Project partners have begun early engagement with First Nations, government and regulatory officials, and community leaders to introduce the project and to solicit comments on early drafts of the initial project description, many of which have been incorporated into the recent filing.

TotalEnergies signs tolling contract for Gladstone LNG

TotalEnergies signed a $750 million, 15-year tolling contract with Global Infrastructure Partners Australia (GIP) for the downstream infrastructure of the Santos-operated Gladstone LNG project owned by subsidiary Total GLNG Australia (TGA).

GIP will receive a throughput-based tolling fee calculated on TGA’s share of gas processed through the infrastructure with an effective date of Jan. 1, 2021.

TGA will retain full control and ownership of its 27.5% interest in the Gladstone LNG downstream joint venture.

The integrated LNG project involves production of natural gas from Fairview, Arcadia, Roma, and Scotia fields in the Surat and Bowen basins of southeast Queensland.

Gas is transported about 400 km to the liquefaction plant on Curtis Island near Gladstone. The two-train Curtis Island plant has a capacity to produce a total of 7.8 million tonnes/year of LNG.

The LNG plant was brought on stream in 2015.

Venice Energy hires GasLog to find South Australia FSRU

Venice Energy has agreed with GasLog Ltd. to negotiate a charterparty for supply of a 150,000-cu m floating storage and regasification unit (FSRU) as part of Venice’s proposed new LNG import terminal project in Outer Harbor, Port Adelaide, South Australia. Planned regasification capacity is 160 petajoules/year (415 MMcfd).
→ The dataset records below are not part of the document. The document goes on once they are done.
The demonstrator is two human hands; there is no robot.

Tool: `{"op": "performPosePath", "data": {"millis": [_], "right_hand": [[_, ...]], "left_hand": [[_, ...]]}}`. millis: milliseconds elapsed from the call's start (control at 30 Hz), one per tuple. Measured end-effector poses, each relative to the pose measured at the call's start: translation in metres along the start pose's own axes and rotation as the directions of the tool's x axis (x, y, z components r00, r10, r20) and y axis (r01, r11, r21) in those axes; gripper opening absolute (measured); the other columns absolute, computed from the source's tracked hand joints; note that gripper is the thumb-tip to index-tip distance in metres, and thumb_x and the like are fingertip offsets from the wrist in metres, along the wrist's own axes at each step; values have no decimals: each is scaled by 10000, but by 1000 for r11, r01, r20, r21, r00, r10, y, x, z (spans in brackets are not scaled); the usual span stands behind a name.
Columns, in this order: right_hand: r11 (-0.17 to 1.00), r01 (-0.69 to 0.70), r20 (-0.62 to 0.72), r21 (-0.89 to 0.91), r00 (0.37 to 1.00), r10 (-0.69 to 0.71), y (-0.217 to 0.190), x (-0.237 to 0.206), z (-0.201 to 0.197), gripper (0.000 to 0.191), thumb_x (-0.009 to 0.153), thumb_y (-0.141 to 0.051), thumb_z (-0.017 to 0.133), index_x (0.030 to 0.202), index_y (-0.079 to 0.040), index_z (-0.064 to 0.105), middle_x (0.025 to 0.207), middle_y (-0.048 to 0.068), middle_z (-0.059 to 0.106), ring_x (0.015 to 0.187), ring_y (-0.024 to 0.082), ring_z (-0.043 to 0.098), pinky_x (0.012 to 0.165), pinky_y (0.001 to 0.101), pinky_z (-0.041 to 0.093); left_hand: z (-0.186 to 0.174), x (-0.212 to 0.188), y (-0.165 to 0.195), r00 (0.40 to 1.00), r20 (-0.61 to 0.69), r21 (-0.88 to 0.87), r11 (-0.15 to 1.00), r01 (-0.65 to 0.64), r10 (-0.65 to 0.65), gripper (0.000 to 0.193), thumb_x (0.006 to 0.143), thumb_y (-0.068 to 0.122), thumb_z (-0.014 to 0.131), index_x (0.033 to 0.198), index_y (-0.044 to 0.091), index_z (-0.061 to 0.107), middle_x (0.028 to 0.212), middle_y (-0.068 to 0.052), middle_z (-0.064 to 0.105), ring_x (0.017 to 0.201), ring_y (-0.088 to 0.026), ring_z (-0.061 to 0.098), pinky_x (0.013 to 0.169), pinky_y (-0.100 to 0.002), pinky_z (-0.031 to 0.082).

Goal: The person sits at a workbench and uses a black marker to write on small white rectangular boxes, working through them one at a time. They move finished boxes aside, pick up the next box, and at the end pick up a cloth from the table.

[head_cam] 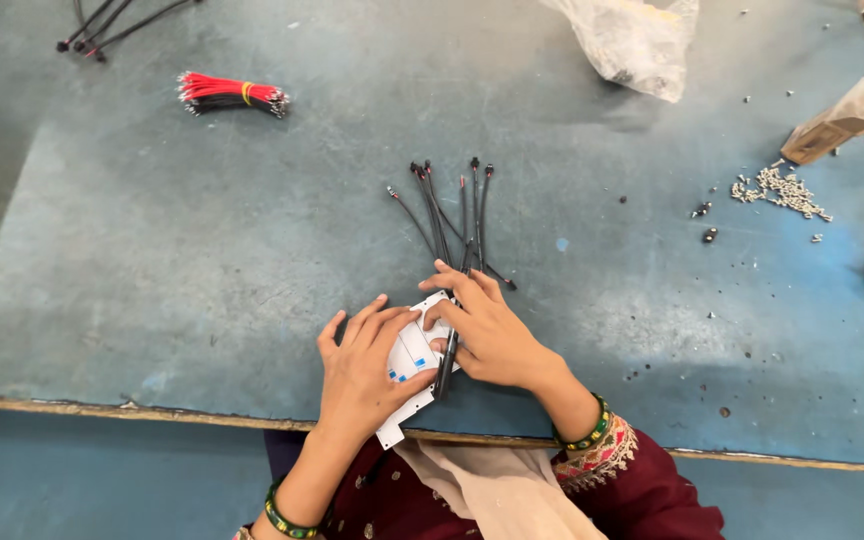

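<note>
**Both hands on white board, black leads fanned beyond**

Worn blue-grey worktable [202, 290], scuffed and dusty, chipped front edge w/ a pale strip along it. I'm watching from the head cam, looking straight down.

Left hand [360, 372] lies flat over a small white board [410, 358], fingers spread, pressing it to the table near the front edge. Board looks thin, rigid, roughly rectangular w/ small blue marks; lower corner pokes out under the palm. Right hand [487, 332] is curled on the board's right side, fingertips pinching at a black lead [447, 365] that runs along that edge. Can't tell how tight the pinch is, fingers hide the contact.

Key relation: the black wires [447, 215] fan out from under the right hand's fingertips, long axes pointing away from the person, toward the far side of the table, small connector ends outermost. So the wire bunch lies just beyond the right hand, touching it; left hand is further off, board between.

Elsewhere, well apart: a red wire bundle [234, 93] w/ a yellow band, far left; more black leads [112, 25] at the top-left corner; a crinkled clear plastic bag [632, 40] top centre; a heap of small silvery screws [780, 190] at right, a few strays near it; a cardboard-coloured box [837, 125] at far right. Beaded bangles on both wrists, dark red sleeve.
</note>
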State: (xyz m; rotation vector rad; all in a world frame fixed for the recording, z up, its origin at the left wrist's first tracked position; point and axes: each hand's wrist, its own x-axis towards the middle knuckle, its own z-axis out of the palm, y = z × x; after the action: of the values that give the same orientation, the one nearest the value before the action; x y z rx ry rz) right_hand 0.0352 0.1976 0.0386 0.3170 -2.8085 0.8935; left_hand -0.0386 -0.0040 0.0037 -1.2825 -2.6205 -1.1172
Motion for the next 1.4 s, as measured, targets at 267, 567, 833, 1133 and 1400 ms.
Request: {"op": "performPosePath", "data": {"millis": [267, 567, 833, 1133, 1400], "right_hand": [[997, 1, 77, -71, 997, 4, 7, 1, 4, 203, 826, -62, 671, 1003, -157, 640, 1406, 71, 547, 1492, 313, 418, 1188, 580, 263], [956, 0, -124, 294, 992, 38, 14, -5, -2, 178, 901, -73, 730, 1053, -90, 639, 1438, 138, 486, 1525, 366, 356, 1192, 515, 290], [933, 22, -264, 359, 961, 78, 18, -8, -4, 169, 932, -110, 736, 1070, -41, 666, 1357, 139, 548, 1414, 346, 549, 1135, 432, 469], [920, 32, -484, 390, 857, 175, 17, -14, -9, 239, 982, -225, 744, 1064, -20, 653, 1213, 130, 603, 1236, 329, 698, 1026, 393, 561], [884, 130, -581, 449, 794, 179, 22, -20, -7, 520, 1056, -522, 610, 1140, -9, 607, 1213, 113, 594, 1124, 287, 734, 942, 337, 567]], "left_hand": [[1, 2, -1, 1000, -5, 4, 1000, -25, 25, 739, 659, 439, 868, 1301, 161, 632, 1291, -19, 643, 1372, -247, 491, 1131, -580, 227], [-7, 0, 7, 996, -68, 44, 998, -51, 54, 537, 826, 418, 787, 1273, 151, 658, 1308, -19, 628, 1385, -266, 456, 1142, -595, 152], [-19, 18, 1, 957, -52, 189, 944, -271, 285, 78, 893, 247, 744, 948, 201, 714, 1038, 59, 656, 1293, -172, 560, 1187, -556, 158], [-18, 52, 9, 856, 283, 490, 702, -517, 433, 65, 804, 171, 763, 783, 195, 706, 876, 44, 631, 1077, -145, 623, 1251, -526, 201], [-56, 55, -6, 947, 225, 86, 964, -252, 227, 249, 827, 339, 791, 1022, 191, 746, 1046, 5, 685, 1152, -205, 611, 1162, -546, 217]]}}
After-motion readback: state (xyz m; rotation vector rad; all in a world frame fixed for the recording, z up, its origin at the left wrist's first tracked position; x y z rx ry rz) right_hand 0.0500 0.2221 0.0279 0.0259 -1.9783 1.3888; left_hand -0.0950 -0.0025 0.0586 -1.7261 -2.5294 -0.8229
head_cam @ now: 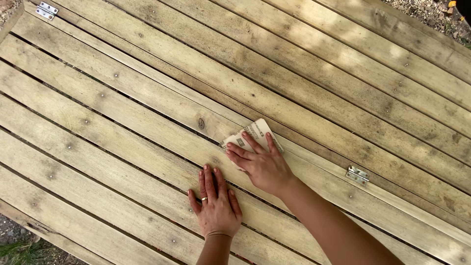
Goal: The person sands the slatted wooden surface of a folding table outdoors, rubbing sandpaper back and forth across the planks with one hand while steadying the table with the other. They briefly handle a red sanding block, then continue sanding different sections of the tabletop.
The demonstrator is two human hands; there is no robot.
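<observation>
Weathered wooden slat panel [122, 147] fills view outdoors, gravel at corners. Metal hinge [46, 10] top left. Left hand [216, 206] flat on slat, fingers spread, grasping nothing; good brace. Right hand [262, 164] presses folded sandpaper sheet [255, 133] against slat near centre, fingers flat on it. Judgement: keep pressure even, stroke along grain, avoid nail heads. Second hinge [357, 174] to right.

Outdoors, dappled daylight. Weathered wooden slats [122, 122] with nail heads, two metal hinges [357, 174]; gravel [431, 10] top right, grass [17, 248] bottom left.
</observation>
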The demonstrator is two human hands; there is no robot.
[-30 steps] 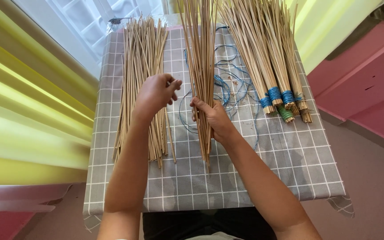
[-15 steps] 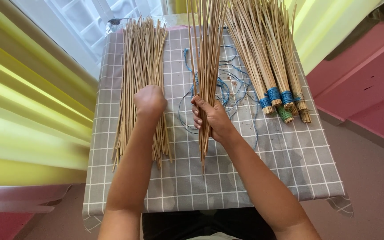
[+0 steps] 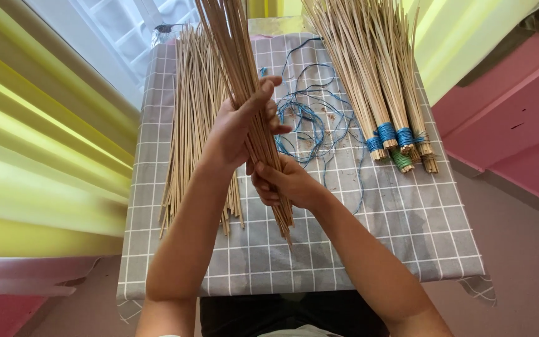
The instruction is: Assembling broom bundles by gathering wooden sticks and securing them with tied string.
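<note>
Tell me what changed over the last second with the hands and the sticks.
The left hand left the loose pile of sticks and moved over to grip the bundle of sticks above the right hand, which kept its hold lower down. The tied bundles, blue cord and checked cloth stayed put.

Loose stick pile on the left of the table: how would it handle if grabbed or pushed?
The loose sticks look thin, straight and unbound, so they would probably scatter or roll apart when pushed. Likely light and springy. The bundle in the left hand and right hand stays together only by grip.
</note>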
The company expects government and other approvals in the next few months, followed by an anticipated 12-month construction period from financial close and connection to the state’s gas network by end-2022 to early 2023. Interconnections with the Moomba to Adelaide Pipeline System and South-East Australia Pipeline are within 600 m of the planned terminal site.

Work will include construction of two new wharves in Outer Harbor.

As part of the agreement GasLog will provide a technical support crew to operate the terminal.